Records from a data collection
- - - -
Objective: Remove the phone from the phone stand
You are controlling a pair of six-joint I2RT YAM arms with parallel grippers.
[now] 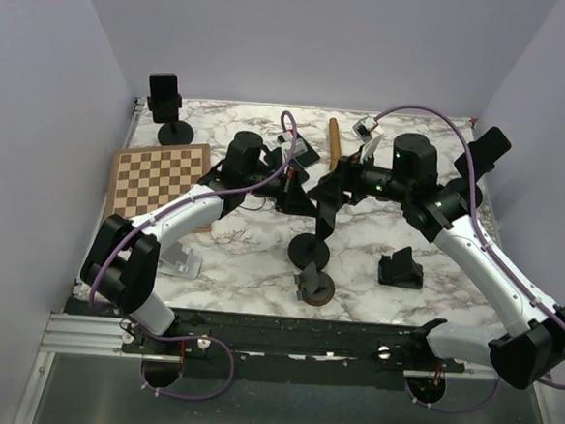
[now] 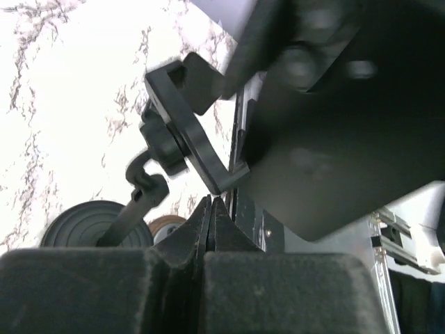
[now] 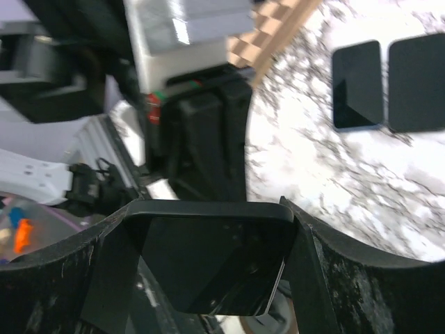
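Note:
The phone (image 3: 208,257), a dark slab with a black screen, sits crosswise between my right gripper's (image 3: 208,209) fingers, which are shut on its two sides. The black phone stand (image 1: 311,250) stands mid-table on a round base, and my right gripper (image 1: 335,188) hovers over its top. In the left wrist view the stand's clamp bracket (image 2: 184,132) and round base (image 2: 90,223) show. My left gripper (image 2: 211,205) is shut with nothing between its tips, just below the bracket's lower corner. From above, my left gripper (image 1: 292,186) sits close to the left of the right one.
A chessboard (image 1: 159,176) lies at the left, and a second stand holding a phone (image 1: 164,102) is at the back left. Two dark phones (image 3: 357,83) lie flat on the marble. A small black stand (image 1: 401,269) and a brown disc (image 1: 316,287) sit near the front.

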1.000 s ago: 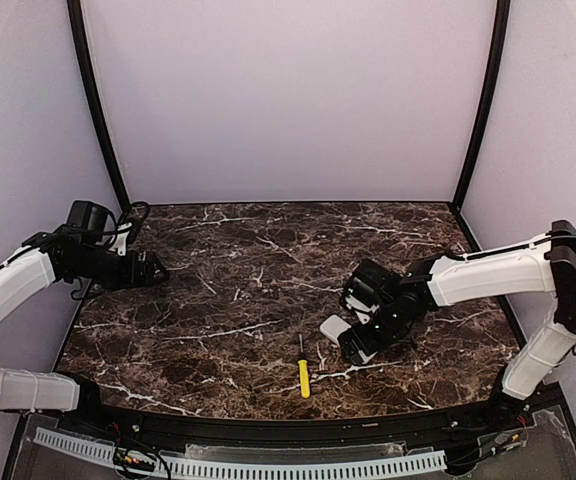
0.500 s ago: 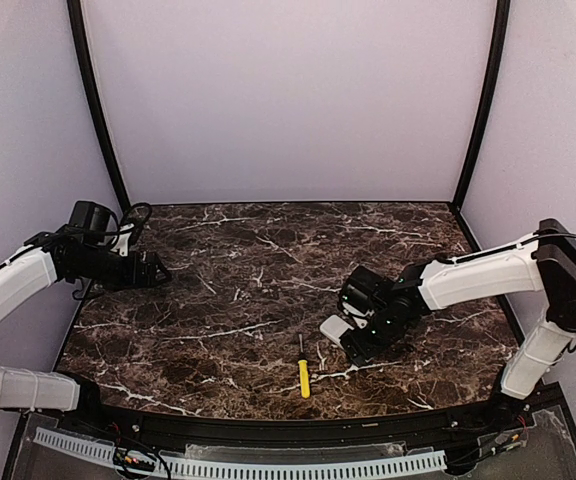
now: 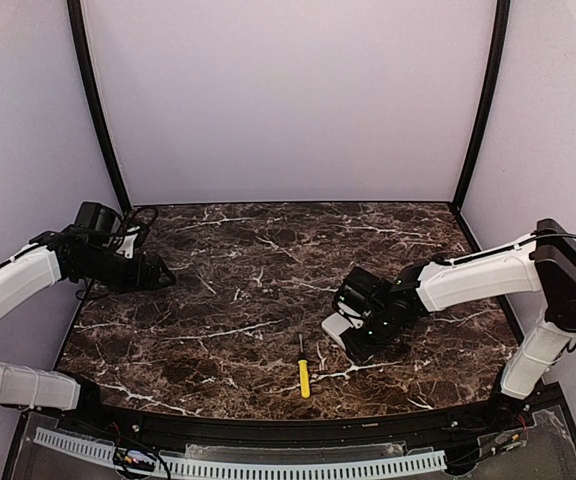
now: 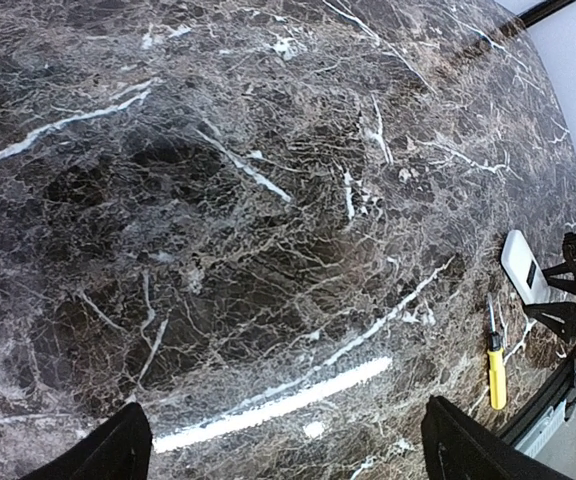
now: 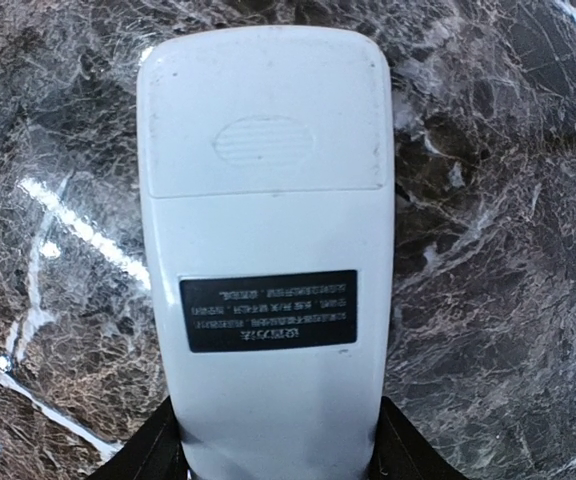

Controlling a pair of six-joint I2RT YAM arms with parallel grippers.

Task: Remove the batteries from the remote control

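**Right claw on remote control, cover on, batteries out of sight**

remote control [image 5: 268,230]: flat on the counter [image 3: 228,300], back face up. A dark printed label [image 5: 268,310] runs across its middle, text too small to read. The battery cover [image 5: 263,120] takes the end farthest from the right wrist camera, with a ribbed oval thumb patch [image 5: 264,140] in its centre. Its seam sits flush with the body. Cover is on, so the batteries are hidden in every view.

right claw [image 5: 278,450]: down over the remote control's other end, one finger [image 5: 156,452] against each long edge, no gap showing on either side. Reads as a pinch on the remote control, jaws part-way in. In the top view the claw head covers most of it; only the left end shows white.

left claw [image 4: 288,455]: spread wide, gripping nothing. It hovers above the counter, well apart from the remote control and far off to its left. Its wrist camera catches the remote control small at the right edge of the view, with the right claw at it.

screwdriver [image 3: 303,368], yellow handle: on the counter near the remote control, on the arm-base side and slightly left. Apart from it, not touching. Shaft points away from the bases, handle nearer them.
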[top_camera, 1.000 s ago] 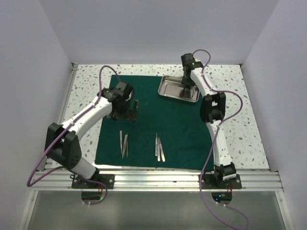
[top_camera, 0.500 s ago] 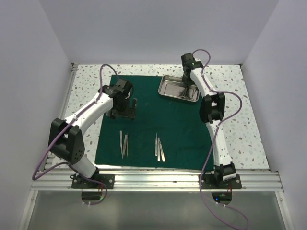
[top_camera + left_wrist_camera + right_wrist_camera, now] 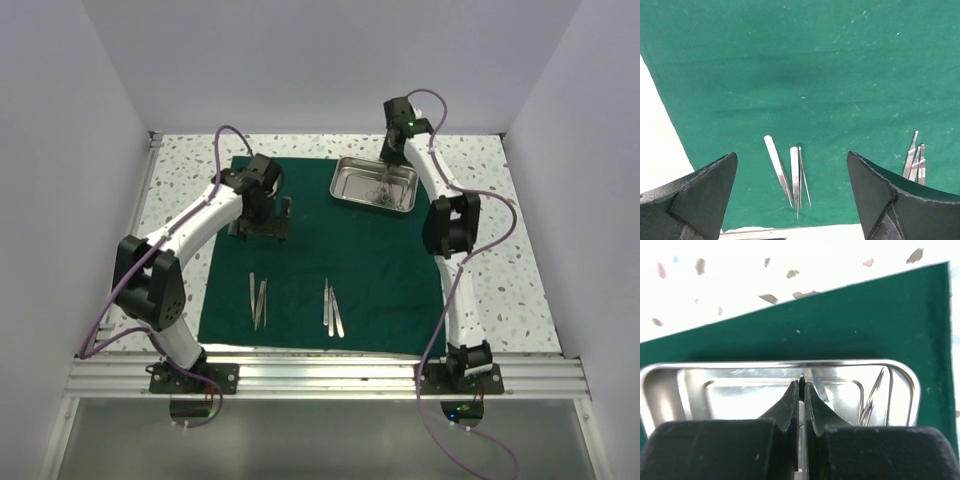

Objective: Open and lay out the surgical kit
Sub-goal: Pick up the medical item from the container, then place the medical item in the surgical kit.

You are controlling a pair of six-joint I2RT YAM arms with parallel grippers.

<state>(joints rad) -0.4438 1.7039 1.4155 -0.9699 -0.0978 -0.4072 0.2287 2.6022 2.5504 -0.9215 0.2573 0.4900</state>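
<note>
The dark green cloth (image 3: 370, 260) lies spread flat on the table. The steel tray (image 3: 348, 183) sits at its far right corner. My right gripper (image 3: 386, 168) hangs over the tray, shut on a slim silver instrument (image 3: 801, 378) whose tip shows between the pads. In the right wrist view my right gripper (image 3: 801, 390) is above the tray (image 3: 670, 385), and more instruments (image 3: 872, 395) lie in its right end. My left gripper (image 3: 263, 222) is open and empty above the cloth's left part. Tweezers (image 3: 790, 172) lie between its fingers' lines of view, far below my left gripper (image 3: 792, 200).
Two laid-out groups lie near the cloth's front edge: tweezers (image 3: 258, 298) on the left and slim silver handles (image 3: 332, 308) in the middle, the latter also in the left wrist view (image 3: 915, 162). Speckled tabletop (image 3: 500, 250) surrounds the cloth.
My right gripper has risen a little out of the tray with the slim instrument in it. My left gripper has shifted slightly toward the far side, still open.
</note>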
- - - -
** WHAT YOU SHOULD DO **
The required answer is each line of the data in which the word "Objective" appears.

** RESULT OF THE TASK **
Objective: Remove the phone from the phone stand
Objective: Open and lay out the surgical kit

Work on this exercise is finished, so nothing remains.